Jo Johnson has resigned from his position as transport minister in the British government and is backing calls for a second referendum. Stefan Rousseau/PA
Jo Johnson has resigned from his position as transport minister in the British government and is backing calls for a second referendum. Stefan Rousseau/PA

Brexit will change the shape of Europe – it's time both leavers and remainers face that fact



Less flamboyant than his brother but still capable of a deadly turn of phrase, Jo Johnson, Boris's brother, quit as a British transport minister on Friday in rebellion against an "incoherent Brexit".

As pressure reaches a peak in the Brexit negotiations, Britain is as divided as ever on its future. Boris, the former foreign secretary, is a passionate leaver, while Jo is an equally passionate remainer.

These family tensions raise the question of why the hostility between remainers and leavers remains so intense more than two years after the June 2016 referendum result to leave the European Union.

Leavers believe that the UK must wrest control of its destiny from the shared enterprise that is the EU. Remainers believe that the decision to go it alone will cast the country to the wolves at a time of rising nationalism and international discord.

Many, including Jo Johnson, are demanding a second referendum, which would give voters the opportunity to halt Brexit in its tracks.

With politics deadlocked and each side insisting that its viewpoint must prevail, a second vote has a certain simple appeal.

Theresa May is in grave danger of being upended by an unholy alliance of both factions. Her painful crawl towards a real-world compromise with Brussels seeks to provide a patch to get over the rapidly approaching deadline for Britain’s departure. That date is March 29, 2019, exactly two years after Article 50 was formally invoked.

The urgency of the time frame matters little to the remainers or the leavers, as their battle over Brexit rages on more or less detached from the process itself.

But the point at which reality will bite is finally arriving. While the remain camp opposes a hard Brexit, its position is mostly likely to achieve precisely that outcome.

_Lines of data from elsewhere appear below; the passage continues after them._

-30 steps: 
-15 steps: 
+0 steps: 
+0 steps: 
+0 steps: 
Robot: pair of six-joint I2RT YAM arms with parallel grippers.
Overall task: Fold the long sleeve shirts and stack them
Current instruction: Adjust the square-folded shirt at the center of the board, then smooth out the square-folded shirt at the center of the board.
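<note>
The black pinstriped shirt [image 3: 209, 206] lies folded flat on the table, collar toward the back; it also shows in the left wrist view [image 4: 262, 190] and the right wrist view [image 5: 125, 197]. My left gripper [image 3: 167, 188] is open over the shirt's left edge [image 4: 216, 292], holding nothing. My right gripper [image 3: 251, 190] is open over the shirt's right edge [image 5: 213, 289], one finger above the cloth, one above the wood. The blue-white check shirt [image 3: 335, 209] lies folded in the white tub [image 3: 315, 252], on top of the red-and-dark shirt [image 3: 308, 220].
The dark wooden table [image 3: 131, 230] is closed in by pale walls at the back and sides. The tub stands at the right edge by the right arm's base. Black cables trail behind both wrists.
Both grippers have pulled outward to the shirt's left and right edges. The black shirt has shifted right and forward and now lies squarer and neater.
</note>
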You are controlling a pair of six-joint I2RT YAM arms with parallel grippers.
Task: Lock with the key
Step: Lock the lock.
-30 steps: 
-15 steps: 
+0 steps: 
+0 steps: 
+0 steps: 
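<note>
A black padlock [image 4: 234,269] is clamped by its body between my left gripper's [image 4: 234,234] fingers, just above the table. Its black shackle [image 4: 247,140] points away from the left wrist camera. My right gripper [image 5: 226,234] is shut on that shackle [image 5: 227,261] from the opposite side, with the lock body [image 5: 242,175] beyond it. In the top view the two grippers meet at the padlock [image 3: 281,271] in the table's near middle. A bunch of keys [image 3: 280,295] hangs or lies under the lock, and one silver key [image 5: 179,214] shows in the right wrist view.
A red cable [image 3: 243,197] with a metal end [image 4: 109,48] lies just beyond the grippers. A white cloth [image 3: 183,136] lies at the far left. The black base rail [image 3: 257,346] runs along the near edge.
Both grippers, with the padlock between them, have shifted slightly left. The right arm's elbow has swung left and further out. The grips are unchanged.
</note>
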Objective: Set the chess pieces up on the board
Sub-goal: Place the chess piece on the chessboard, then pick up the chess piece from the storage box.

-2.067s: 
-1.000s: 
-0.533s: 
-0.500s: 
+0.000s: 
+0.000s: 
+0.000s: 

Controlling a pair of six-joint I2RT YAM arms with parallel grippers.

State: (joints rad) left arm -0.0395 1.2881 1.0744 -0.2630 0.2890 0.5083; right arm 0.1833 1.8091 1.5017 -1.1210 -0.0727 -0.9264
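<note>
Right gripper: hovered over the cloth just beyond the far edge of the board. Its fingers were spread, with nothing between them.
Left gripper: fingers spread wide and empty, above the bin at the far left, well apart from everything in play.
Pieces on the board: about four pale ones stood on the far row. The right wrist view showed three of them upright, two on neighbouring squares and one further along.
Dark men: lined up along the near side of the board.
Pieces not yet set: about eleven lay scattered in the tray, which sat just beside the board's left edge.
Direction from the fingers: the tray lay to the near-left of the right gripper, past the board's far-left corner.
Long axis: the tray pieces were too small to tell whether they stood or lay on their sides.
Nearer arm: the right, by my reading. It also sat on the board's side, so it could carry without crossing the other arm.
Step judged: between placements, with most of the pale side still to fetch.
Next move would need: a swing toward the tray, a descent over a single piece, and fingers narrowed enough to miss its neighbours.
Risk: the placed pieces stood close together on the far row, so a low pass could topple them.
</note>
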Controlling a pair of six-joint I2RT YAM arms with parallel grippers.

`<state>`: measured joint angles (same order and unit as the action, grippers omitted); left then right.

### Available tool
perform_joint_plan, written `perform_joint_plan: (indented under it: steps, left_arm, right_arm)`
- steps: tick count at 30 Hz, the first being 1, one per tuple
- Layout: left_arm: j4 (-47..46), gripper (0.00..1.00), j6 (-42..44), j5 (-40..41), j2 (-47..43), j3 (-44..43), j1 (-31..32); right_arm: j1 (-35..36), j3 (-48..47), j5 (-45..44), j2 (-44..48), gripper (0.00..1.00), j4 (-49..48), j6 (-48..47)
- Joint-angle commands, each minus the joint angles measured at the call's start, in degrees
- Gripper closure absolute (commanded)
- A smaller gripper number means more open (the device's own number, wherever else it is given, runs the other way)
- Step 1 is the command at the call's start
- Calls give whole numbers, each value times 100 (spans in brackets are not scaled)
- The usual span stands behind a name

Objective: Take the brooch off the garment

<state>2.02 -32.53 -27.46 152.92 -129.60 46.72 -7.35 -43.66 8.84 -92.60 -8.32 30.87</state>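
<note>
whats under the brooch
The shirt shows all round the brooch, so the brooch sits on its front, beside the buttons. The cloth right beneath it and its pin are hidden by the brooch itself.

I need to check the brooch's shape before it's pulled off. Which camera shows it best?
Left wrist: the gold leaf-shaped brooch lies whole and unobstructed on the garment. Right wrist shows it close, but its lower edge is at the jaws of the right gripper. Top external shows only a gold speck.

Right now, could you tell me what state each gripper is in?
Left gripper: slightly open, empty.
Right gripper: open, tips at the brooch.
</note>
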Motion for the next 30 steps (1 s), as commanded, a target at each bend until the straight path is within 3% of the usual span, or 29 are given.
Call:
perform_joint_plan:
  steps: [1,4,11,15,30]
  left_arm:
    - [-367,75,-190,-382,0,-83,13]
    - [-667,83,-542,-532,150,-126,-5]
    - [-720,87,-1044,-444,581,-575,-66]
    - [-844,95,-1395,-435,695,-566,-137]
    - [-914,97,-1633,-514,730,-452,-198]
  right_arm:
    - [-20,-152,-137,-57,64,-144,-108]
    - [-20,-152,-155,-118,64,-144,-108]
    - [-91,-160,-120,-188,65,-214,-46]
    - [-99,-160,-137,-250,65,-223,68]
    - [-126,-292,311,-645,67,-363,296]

The drive for a second referendum claims that Britain can, at any time, stop or suspend the process of Brexit. This would grant the UK government time to organise a second referendum.

A court hearing at the European Court of Justice this month is set to consider whether Article 50 can be suspended or withdrawn. It is likely to find that it can’t.

In all but the most improbable of scenarios, March 29 will mark the end of Britain’s 45-plus years in the European Union. The Brexit games will be over. To throw so much energy into campaigning for any other outcome is as deluded as attempting to turn back the tide.

Clinging to the hope that the EU member states will agree to stop the process in order to facilitate a second referendum is little short of madness.

The big powers have resolved that Brexit will happen and they are keen to disadvantage Britain on its way out of the door.

Leavers are so dedicated to an absolutist version of Brexit that they are impervious to its dangers. As more revelations emerge about the murky funding of the unofficial but highly influential Leave.EU campaign, proponents of the UK’s departure are ever more zealous in their demands for a hard and uncompromising split from the bloc.

No warning is too stark to change their minds. Arron Banks, the businessman who bankrolled Leave.EU, faces increasing questions over the provenance of the funds he handed over to the campaign. Given his personal ties to Russia, the finger of suspicion points to The Kremlin. Mr Banks strenuously denies this, asserting that the resources were generated by his UK businesses, primarily insurance operations.

It is a measure of the controversy surrounding Leave.EU that the normally ebullient Mr Banks questioned if it would be better to have lost in 2016. He has said that that “demons” have been unleashed by the result.

Tomorrow, Europe marks the centenary of the armistice that ended the First World War. The negotiations that preceded that moment were carried out in a French railway siding, not far from the battle lines. France demanded Berlin’s capitulation and reparation payments. Britain demanded German arms and its entire Navy, which was then scuttled in the North Sea. The Kaiser’s chief negotiator agreed to these conditions. In response, he was assassinated by a member of a right-wing terror group in 1921.

In many different ways, the shape of Europe is being altered again today. France and Germany are leading the process of carving Britain out of the current EU framework. Mrs May and European chief negotiator Michel Barnier hope to announce the outcome of their talks within days.

Agreement provides a path for a British exit from the EU that keeps the lights on. Britain remaining in a customs union with Europe will serve to preserve much of an economy highly integrated with its European neighbours.

However, caught between the jaws of the rival camps, Mrs May cannot be confident that logic and good order will prevail.